Hi SC.  Yes the different sizes are for different size bottles.  I have a 4" and 5" canister. Wayne makes all sizes from 3" up to 8" that I know of. The 4 and 5 inch size work pretty well for most bottles. Larger jars are a different story. Some machines can tumble numerous bottles at the same time but for what I do, a 2 can machine is plenty. I guess a creek would work if it flowed the same speed 24/7 as RPM on a bottle tumbler is very important for optimum results.[] You want to turn rounds and ovals 60 to 75rpm, squares and rectangles about 45. You use the same can for your different oxides.  Happy Diggin,  Kelley


----------



## S.C. Warner (Jan 10, 2005)

Thanks Kelley. When i worked at the glass shop we used the oxides on very large wheels after they came out of the tumbler (which was kind of gigantic 3x3ft. itself) it was very menial (sp?) min. wage labor, but looking back on it, I guess something was to be learned about working glass. It's all very interesting put together. Thanks.
 sc


----------



## Mainepontil (Jan 12, 2005)

I bough mine from the Jar Doctor also.  Not only does he have great machines but his advice is top notch.  Be ready to spend some time and money before you get pro results.


----------



## WhiteLighting (Jan 15, 2005)

I agree with anyone who says the Jar Doc's tumblers are #1,I bought mine before december and whew!,QUALITY!!!!

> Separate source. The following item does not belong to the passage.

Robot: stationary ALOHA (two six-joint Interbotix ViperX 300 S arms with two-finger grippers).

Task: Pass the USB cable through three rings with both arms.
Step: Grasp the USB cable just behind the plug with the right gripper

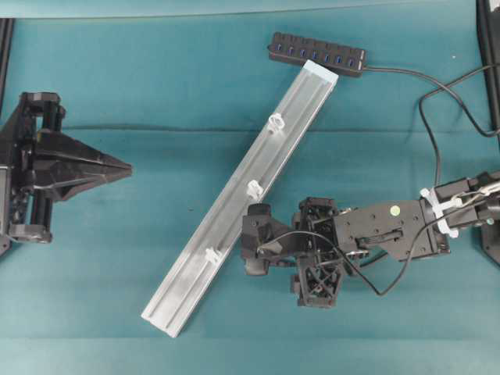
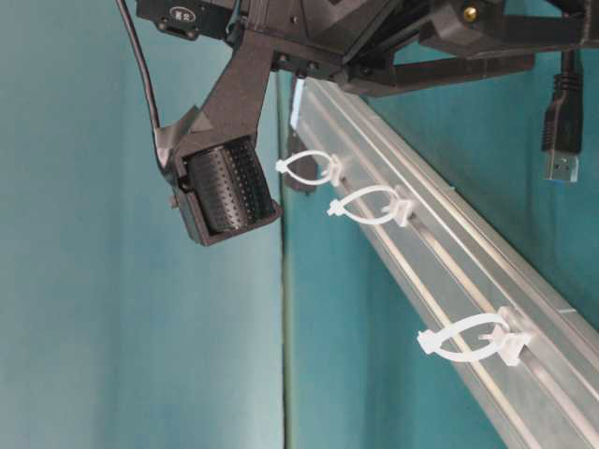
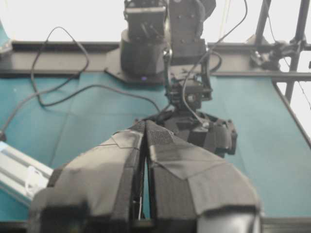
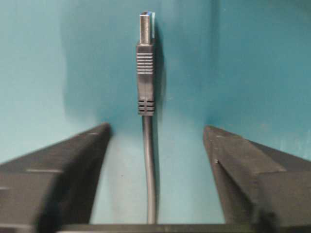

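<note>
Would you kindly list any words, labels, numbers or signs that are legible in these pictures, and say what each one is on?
Small white label on the right arm's wrist housing: two characters, too small and blurred to read.
USB hub: blue ports only, no readable text.
USB cable plug: ribbed moulding, no lettering.
Aluminium rail: no markings.

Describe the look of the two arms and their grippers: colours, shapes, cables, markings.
Both arms are black. The left gripper tapers to a pointed triangular tip, with taped finger faces in its wrist view. The right gripper sits on an open-frame wrist; thin black wires loop along it, white zip ties bind the forearm, and one finger carries a dotted, textured pad.
</note>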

  In All Seriousness though,The Tumblers "jar docs" will make your worst calciumed and dirty /stained /scrached bottle come out brand new.............its well worth the cash,Also prompt and Friendly as heck.........


----------



## WhiteLighting (Jan 17, 2005)

Now i only have the one canister unit so i push out if not bad around 2 bottles a month,these machines are A+,and also Wayne has his own PAT'ed bottle holders.....
  lets say you have a really bad scracthed coke bottle "for example",you can use his special powders "not sayin what they are",and do 2 things at once...
  Inside you can use the polish to remove the min/cal deposits,and the outside use the cutter,on even the slow setting youll have a almost brand new bottle,.....
  so if anyone is thinking of picking up one of his units,I recomend them.....they are like the "detector" Minelab for bottles...if ya know what i mean....

  mines abit dirty from the oxides...............but damn well worth it!


----------